MahShaaban / pcr

Quality assessing, analyzing and testing the statistical significance of real-time quantitative PCR data
https://CRAN.R-project.org/package=pcr
GNU General Public License v3.0
27 stars 8 forks source link

Rsquared not calculated #23

Closed katefgit closed 1 year ago

katefgit commented 3 years ago

Hi @MahShaaban I started using this package and I am managed to use pcr_assess for "standard curve", but for all my assays the rsquared is NA. could you maybe help me with that?

MahShaaban commented 3 years ago

Hi @katefgit Thanks for reaching out.

The help page of pcr_assess contains examples, that might be helpful. Here is one of them.

# load library
library(pcr)

# locate and read file
fl <- system.file('extdata', 'ct3.csv', package = 'pcr')
ct3 <- read.csv(fl)

# make amount/dilution variable
amount <- rep(c(1, .5, .2, .1, .05, .02, .01), each = 3)

# calculate the standard curve
pcr_assess(ct3,
           amount = amount,
           method = 'standard_curve')
#>    gene intercept     slope r_squared
#> 1 c_myc  25.69669 -3.388095 0.9965504
#> 2 GAPDH  22.68221 -3.414551 0.9990278

Created on 2021-02-10 by the reprex package (v1.0.0)

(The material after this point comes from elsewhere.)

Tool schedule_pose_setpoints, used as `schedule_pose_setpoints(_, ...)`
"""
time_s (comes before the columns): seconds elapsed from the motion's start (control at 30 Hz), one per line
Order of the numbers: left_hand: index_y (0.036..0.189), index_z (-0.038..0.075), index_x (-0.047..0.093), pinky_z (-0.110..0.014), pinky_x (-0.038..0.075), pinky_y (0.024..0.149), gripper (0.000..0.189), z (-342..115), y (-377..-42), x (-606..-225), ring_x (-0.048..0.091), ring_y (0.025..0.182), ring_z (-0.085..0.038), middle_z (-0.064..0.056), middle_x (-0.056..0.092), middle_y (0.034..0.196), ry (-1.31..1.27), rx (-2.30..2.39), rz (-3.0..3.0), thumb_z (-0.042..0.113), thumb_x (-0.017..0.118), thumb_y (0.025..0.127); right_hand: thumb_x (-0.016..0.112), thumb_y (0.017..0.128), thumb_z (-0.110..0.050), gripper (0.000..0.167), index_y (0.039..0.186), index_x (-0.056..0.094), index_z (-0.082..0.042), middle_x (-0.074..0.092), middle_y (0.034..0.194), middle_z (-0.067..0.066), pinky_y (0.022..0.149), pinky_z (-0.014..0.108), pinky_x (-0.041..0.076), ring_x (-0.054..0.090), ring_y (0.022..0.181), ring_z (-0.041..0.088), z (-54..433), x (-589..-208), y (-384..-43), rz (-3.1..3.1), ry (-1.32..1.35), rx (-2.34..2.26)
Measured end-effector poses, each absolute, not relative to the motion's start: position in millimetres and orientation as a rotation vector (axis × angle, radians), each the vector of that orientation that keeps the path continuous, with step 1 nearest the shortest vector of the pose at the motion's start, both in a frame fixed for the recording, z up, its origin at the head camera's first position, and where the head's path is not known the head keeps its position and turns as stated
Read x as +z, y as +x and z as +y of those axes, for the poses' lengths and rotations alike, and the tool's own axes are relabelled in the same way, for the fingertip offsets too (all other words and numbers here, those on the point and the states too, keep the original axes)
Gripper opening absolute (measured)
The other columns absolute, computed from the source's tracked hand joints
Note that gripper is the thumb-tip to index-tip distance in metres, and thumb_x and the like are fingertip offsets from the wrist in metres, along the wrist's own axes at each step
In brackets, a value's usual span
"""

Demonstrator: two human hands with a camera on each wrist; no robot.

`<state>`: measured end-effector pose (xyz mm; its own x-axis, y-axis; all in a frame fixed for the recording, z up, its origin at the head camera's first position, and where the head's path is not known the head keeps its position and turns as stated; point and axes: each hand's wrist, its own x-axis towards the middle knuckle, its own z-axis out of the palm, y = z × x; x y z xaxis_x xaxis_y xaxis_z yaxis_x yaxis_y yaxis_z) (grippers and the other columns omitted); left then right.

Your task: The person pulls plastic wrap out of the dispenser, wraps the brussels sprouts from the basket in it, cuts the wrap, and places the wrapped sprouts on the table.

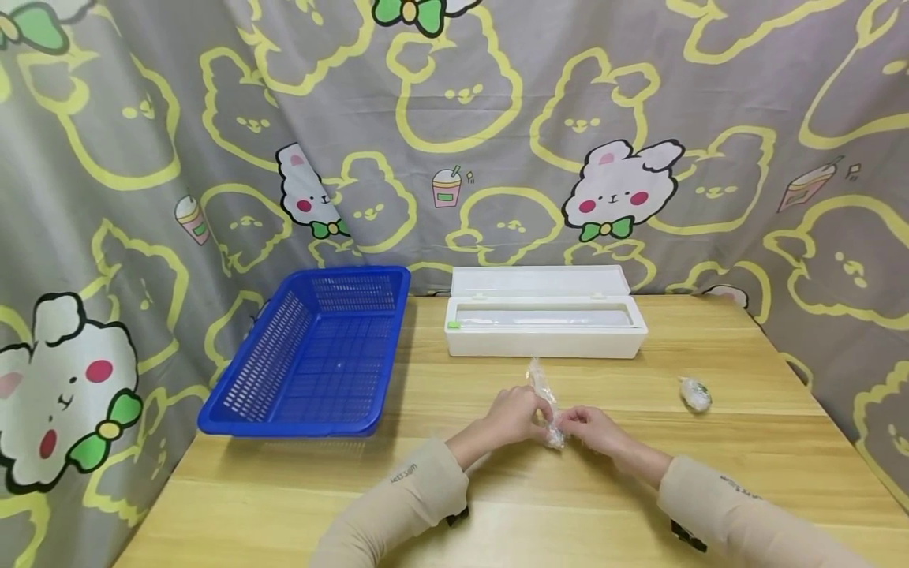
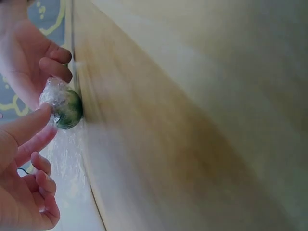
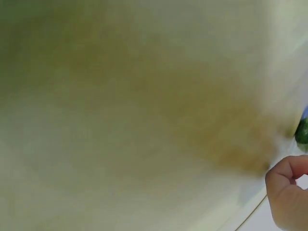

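Note:
Both hands meet at a small round green item (image 2: 71, 111) wrapped in clear cling film (image 1: 541, 385), low over the table. My left hand (image 1: 513, 416) pinches the wrapped item between thumb and fingers, as the left wrist view shows. From the right side my right hand (image 1: 592, 430) pinches the film close against it, fingers curled. A loose twisted tail of film sticks up past the left fingers toward the white box. What the green item is cannot be told through the film. In the right wrist view only part of the right hand and a green edge show.
A blue plastic basket (image 1: 387, 371) stands on the left. At the back, a white cling film box (image 1: 547, 344) has its lid raised. Another film-wrapped small item (image 1: 694, 394) lies on the wooden table (image 1: 753, 442) at right. A patterned curtain hangs behind.

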<state>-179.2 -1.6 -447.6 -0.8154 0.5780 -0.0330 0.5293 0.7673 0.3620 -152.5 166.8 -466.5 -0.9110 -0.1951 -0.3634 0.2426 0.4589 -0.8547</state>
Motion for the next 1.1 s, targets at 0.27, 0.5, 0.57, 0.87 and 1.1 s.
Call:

Would you please try to provide a similar code that shows the problem? If you can't show the actual data, you can write a simple example to reproduce the issue.

Also, make sure you are working with the latest version of the pcr package.

katefgit commented 3 years ago

I am following up on that... I figured out that the problem is that I have assays/genes with varying number of points in the st.curve (e.g. 1 gene/assay has 15 points, another one 18, but I use as "amount" the max. e.g. amount<-rep(c(0.1, 0.01, 0.001, 0.0001, 0.00001, 0.000001), each = 3)

image

If I calculate it separately for each gene I get around it. Is there any "easy" way to fix it, when I have a df with many genes?

MahShaaban commented 3 years ago

I don't think there is an easy way to do that. The function treats every column individually and assumes that the amount variable is valid for all, which is not the case in your example

Neurarian commented 1 year ago

I ran into the same issue today, as my highest dilution for one gene was below the detection limit and therefore wasn't detected, resulting in NAs at that dilution. This isn't handled by the pcr_rsquared() function or, rather, the base cor() function. This minor modification to the pcr_rsquared() helper function could fix the issue by skipping the missing point(s) of the curve, not affecting curve calculation for the other genes/columns without NAs:

pcr_rsquared <- function(vec, var) {
  if(anyNA(vec)){
    warning(paste0(sum(is.na(vec)), sep = " ",
                   "NAs detected. Ensure samples are still within the dynamic range"))
  }  
  res <- cor(vec, log10(var), use = "complete.obs")^2
  return(res)
}

Using this as an example:

var = c(.1, .01, .001, .0001, .00001)
vec = c(25, 28.4, 31.6, 35, NA)

The modified function skips any dilution which is paired with NA by utilizing the use argument of the cor() function. I'd personally like to be informed about any NAs in this data. Therefore, it also warns the user that it did.

MahShaaban commented 1 year ago

Hi, @Neurarian. Your solution looks great. Would you like to open a pull request and modify pcr_rsquared as you suggest? I would be happy to review and merge the code. Otherwise, I can do it myself.

Neurarian commented 1 year ago

Hi, @MahShaaban. Thank you! I would be happy to make a contribution. I've just opened one.